ルイスの手には鎖ははめられていない。ルイスが素直に自ら投獄され、逃げ出す意思が見えないという事もある。
「ユウナか」
「あなたに聞きたいことがあるの」
前置きなく、ユウナは言う。
「ユウリちゃんを解放する方法を教えて」
「ユウリ、とは誰だ?」
ユウリが出てきたときにはルイスはほぼ気絶していた。
「完成体」
「完成体になったのか!!」
ルイスはそう言って大きく高笑いをする。
「俺の研究が実を結んだのか」
そんなルイスに対し、ユウナはじっと制すように見る。
「すまなかった」
無言の圧を感じ、ルイスは座り込む。
「私は今も、貴方に対して怒っているんだから」
「それは分かっている。
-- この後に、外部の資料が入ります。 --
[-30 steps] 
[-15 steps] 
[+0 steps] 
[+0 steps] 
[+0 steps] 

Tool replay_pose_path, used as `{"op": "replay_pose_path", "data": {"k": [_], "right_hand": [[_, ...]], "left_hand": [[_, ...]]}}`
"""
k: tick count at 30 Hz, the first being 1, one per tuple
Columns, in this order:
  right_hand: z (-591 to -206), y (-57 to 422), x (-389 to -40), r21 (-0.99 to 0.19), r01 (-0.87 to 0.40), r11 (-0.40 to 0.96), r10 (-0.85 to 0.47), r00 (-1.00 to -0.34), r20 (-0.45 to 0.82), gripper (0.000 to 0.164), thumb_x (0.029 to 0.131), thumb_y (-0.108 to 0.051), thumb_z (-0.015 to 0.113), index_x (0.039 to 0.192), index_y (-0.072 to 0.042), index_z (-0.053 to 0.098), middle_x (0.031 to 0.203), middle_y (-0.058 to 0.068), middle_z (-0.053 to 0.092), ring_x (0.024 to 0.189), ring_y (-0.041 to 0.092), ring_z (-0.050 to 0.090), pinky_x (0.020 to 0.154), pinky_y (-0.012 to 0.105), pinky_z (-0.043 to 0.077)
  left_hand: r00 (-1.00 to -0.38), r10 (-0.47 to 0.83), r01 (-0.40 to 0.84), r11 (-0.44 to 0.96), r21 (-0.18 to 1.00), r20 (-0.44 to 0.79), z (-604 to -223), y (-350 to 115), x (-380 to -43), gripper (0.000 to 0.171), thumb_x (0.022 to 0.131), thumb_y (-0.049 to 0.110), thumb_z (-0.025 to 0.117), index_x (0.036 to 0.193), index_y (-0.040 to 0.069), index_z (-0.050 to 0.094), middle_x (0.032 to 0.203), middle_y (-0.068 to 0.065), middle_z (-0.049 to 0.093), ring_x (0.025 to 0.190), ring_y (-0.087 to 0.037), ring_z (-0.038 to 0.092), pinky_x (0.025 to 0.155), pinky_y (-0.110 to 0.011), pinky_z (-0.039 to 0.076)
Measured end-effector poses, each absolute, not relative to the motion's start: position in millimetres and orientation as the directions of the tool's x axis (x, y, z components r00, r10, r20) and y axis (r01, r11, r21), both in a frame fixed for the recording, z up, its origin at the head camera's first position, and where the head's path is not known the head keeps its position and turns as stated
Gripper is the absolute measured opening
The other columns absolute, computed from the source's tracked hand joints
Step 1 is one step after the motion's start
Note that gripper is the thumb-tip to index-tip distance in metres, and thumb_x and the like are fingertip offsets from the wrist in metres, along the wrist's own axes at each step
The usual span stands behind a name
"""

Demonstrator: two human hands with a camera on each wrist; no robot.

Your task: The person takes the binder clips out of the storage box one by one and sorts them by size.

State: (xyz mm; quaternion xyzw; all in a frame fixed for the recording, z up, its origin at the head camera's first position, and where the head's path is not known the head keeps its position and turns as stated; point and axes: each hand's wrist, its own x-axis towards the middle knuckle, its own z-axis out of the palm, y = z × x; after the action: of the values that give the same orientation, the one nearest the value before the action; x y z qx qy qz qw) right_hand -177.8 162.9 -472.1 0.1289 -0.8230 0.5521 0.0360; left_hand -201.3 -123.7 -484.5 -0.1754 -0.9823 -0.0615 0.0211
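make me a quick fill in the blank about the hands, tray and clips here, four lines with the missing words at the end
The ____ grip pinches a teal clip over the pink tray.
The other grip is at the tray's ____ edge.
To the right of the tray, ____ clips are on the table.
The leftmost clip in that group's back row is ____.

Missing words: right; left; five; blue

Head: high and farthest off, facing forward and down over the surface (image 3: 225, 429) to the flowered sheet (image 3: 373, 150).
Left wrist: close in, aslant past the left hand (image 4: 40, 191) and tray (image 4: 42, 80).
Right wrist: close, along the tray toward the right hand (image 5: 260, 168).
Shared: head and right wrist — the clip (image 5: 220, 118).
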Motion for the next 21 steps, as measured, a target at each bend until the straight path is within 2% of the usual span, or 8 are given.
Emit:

お前にとって俺が許せないのだろうことも」
「分かればいいよ。それで聞きたいのは一つ。誘致ちゃんを今の私の体から解放する方法はない?」
それが今一番聞きたかった事だ。
「そもそも完成体になって、なんでお前はまだ意識があるんだ」
「私はユウリちゃんと今一緒の体を有してるの、ほら」
そう言ってユウナはユウリに体を譲る。
「本当だよー、私が完成体ユウリちゃんー、どやー」
そう、言ったユウリに対し、ルイスは目を見開く。
「こんなこと、信じられん」
「どうして?」
「前代未聞だ。そんな話、聞いたことがない」
「聞いたことなくても、実際にあるの」
ただ、ここでユウナは気づいた。実際の所ルイスはこの事態の対処方法を何も知らないのだと。
そうなれば、ここでの問答は全て意味をなさなくなる。
「ただ、それならばいい方法があるかもしれん」
「それはなに?」
「とある湖、そこには絶滅したはずの竜族がすんでいるんだ。そこならば何かわかるかもしれん」
「竜族」
そこなら何かわかるかもしれない。それは希望そのものだった。
「じゃあ、行ってくる」
ユウナはそう言って走り出した。
「やれやれ、活発な子だ」
一人取り残されたルイスは静かにそう呟いた。